Of all the things to find in the ruins of a Japanese castle dating to the twelfth century CE, ancient Roman coins are likely to be close to the bottom of the list – yet that’s exactly what has just been found.
Unesco World Heritage Site Katsuren Castle, located on the island of Okinawa, is thought to have been occupied from the twelfth to the sixteenth centuries. Yet new excavations at the castle ruins have yielded a cache of ancient currency. According to an article appearing on the CNN website, researchers found a collection of coins from the Ottoman Empire dated to 1687; among those coins were several bronze and copper coins from the Roman era, initially dated to anywhere between 300 CE and 400 CE.
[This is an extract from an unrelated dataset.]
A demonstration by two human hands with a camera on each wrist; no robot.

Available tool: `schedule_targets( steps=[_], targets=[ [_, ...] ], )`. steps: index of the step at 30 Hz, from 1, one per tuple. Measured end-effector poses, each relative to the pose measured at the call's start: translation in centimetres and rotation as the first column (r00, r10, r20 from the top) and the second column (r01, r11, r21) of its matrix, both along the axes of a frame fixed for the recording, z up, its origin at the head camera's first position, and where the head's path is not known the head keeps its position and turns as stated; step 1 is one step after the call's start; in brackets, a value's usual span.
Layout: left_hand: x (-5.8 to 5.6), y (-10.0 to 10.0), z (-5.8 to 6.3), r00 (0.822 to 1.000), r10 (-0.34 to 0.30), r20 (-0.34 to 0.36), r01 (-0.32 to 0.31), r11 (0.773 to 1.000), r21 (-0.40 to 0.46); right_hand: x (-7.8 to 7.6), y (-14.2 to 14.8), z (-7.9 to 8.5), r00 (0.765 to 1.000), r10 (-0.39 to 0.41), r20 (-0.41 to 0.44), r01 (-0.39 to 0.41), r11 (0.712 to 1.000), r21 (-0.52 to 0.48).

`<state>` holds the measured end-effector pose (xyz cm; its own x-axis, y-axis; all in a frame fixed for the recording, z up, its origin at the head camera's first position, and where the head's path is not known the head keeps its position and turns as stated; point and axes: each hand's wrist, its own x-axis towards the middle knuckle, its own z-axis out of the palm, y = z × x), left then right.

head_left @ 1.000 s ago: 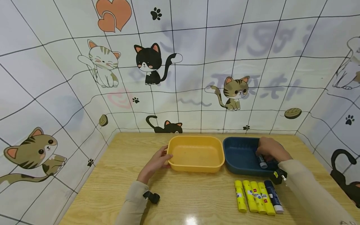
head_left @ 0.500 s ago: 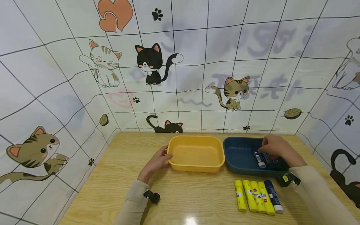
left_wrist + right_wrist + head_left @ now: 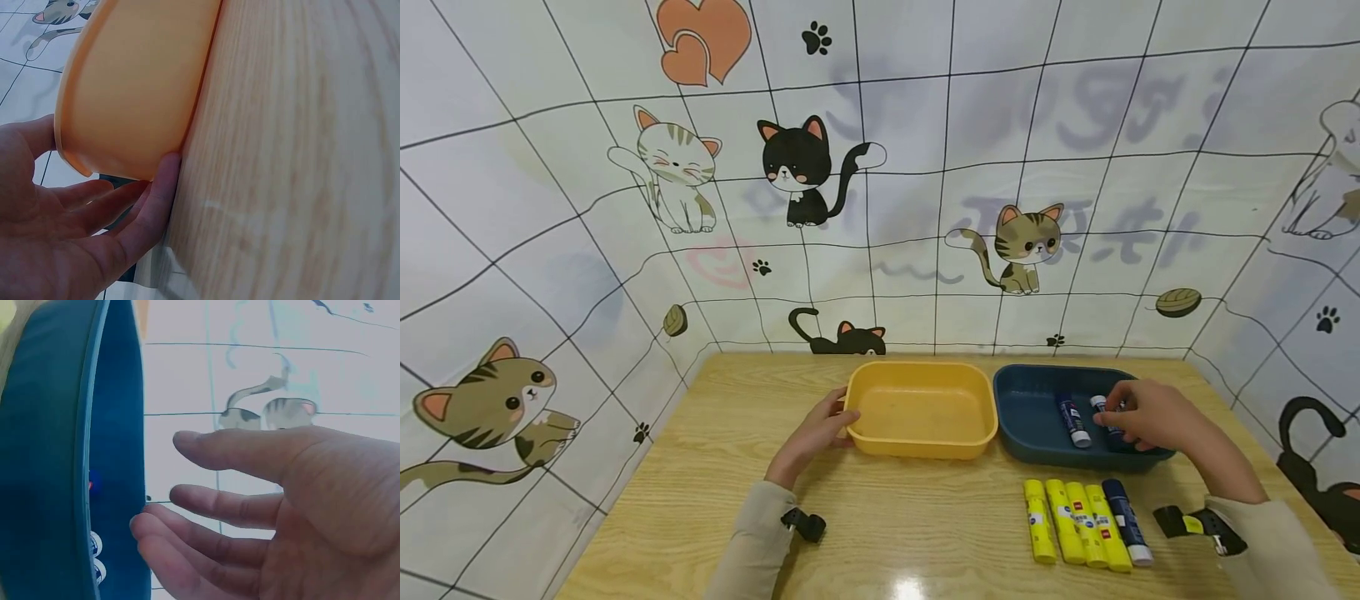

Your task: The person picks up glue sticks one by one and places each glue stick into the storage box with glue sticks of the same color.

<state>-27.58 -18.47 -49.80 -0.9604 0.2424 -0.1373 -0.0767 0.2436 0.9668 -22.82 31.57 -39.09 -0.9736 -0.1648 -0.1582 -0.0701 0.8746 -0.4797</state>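
Note:
My left hand (image 3: 816, 429) holds the left end of a yellow plastic tray (image 3: 925, 452), thumb over the rim and fingers against the outer wall (image 3: 144, 94). My right hand (image 3: 1161, 417) hovers over the right part of a dark blue tray (image 3: 1030, 450). Its thumb and fingers are spread apart, with nothing between them in the right wrist view (image 3: 225, 512). Inside the blue tray lies a dark blue glue stick (image 3: 1073, 421), white end toward me. Beside it another glue stick (image 3: 1099, 404) has its white end pointing away, partly hidden by my right fingers.
In front of the blue tray, several yellow glue sticks (image 3: 1078, 525) lie side by side, with a dark blue glue stick (image 3: 1127, 525) at their right. Both trays stand side by side on a wooden table (image 3: 850, 533) against a cat-print cloth (image 3: 910, 250).
My right hand has let go of a glue stick in the blue tray and drawn back rightward and nearer, its fingers spreading. My left hand has stayed on the yellow tray.

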Motion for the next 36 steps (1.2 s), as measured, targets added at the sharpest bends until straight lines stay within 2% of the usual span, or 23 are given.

At first, experts called in to evaluate the new discovery were convinced the coins had been placed there deliberately as some sort of a hoax. However, after careful study, it was revealed that instead the find marks the discovery of new evidence of globalization at a time when international trade was thought to have been limited, especially in the Far East.
These coins are the first of their kind to ever have been discovered within Japan. In fact, researchers are completely stumped when it comes to how the currency might have arrived at Katsuren Castle, considering that the region would have used Chinese coins for doing business at that time in history.
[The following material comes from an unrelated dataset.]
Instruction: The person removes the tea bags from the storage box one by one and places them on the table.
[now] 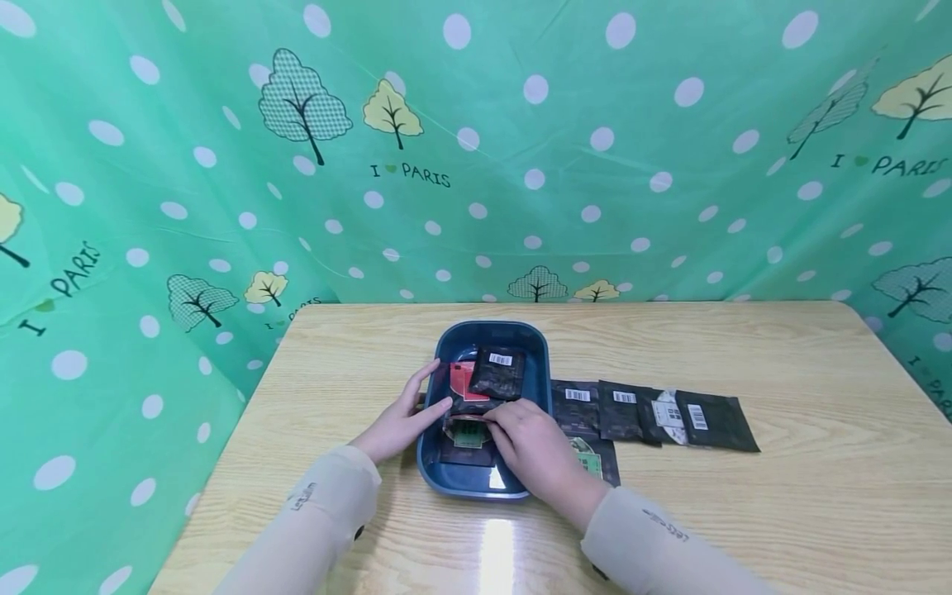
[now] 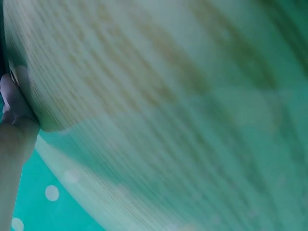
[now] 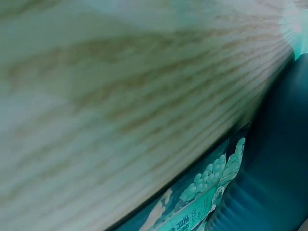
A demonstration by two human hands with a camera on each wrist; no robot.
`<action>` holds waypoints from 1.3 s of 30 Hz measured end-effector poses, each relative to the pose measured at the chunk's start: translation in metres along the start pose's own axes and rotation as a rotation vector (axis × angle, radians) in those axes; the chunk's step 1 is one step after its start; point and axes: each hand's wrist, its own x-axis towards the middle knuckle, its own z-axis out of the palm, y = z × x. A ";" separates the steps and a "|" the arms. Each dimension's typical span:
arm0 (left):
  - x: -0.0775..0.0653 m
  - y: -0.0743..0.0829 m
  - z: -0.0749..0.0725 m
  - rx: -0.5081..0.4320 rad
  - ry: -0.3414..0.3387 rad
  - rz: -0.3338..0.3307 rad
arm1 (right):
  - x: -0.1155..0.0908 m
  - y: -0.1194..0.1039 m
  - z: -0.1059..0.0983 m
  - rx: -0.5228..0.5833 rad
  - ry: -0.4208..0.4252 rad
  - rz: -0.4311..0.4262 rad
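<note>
A dark blue plastic tray (image 1: 476,489) holds several small packets. Among them are a black packet (image 1: 497,376) with a white barcode label, a packet with a red label (image 1: 461,378), and one with a green label (image 1: 468,435). My left hand (image 1: 402,421) lies at the tray's left rim, fingers straight, with the thumb reaching over the packets. Inside the tray my right hand (image 1: 531,442) pinches the edge of a black packet near the middle; its fingertips are partly hidden. In the left wrist view only part of the left hand (image 2: 17,108) shows.
Right of the tray, black packets (image 1: 635,413) lie in an overlapping row on the wooden table (image 1: 818,364). A green-labelled packet (image 1: 595,459) lies below them, partly behind the right hand. A green dotted curtain (image 1: 565,165) hangs behind the table.
</note>
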 end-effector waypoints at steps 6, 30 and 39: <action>0.001 0.003 0.001 -0.007 -0.004 -0.007 | -0.001 0.002 -0.001 0.047 0.031 0.015; -0.002 -0.001 0.002 0.029 0.016 -0.002 | -0.016 0.008 -0.023 0.531 0.081 0.281; 0.000 0.001 0.001 0.015 0.013 0.001 | -0.026 0.019 -0.045 0.657 0.058 0.425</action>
Some archaeologists have taken the opportunity to adopt a more anthropological approach to the conundrum by examining the lives of those who would have built and then lived within Katsuren Castle. One of a handful of Okinawan “gusuku” strongholds, the castle was built during an era that saw Okinawans holding themselves politically and culturally separate from the rest of the Japanese archipelago. Familial alliances between rulers on Okinawa saw the development of the Ryukyu Kingdom by the early fifteenth century, with these fort-like castles being the centers of power for several smaller kingdoms as well until 1609, when Japanese feudal lords took control of the island, severing Okinawa’s close ties with the Chinese mainland.
This predates 1630, the official closing-off date for Japan when the country sought to limit its ties to Europe as much as possible. However, there is no evidence in existence that Katsuren Castle’s ruling lord had any Western connection before this time, much less connections to individuals who would trade in ancient Roman coins. Despite this, archaeological digs onsite have been revelatory when it comes to international trade and its scope in the period; with Chinese pottery and tiles found at Katsuren, it lies within the realm of possibility that these coins arrived by way of China.
While these are the first Roman-era coins to have been found in Japan, they aren’t the first Roman artifacts to have been uncovered in the region; in 2012, the excavations of a Japanese tomb revealed glass jewelry thought to have originated in ancient Rome as well.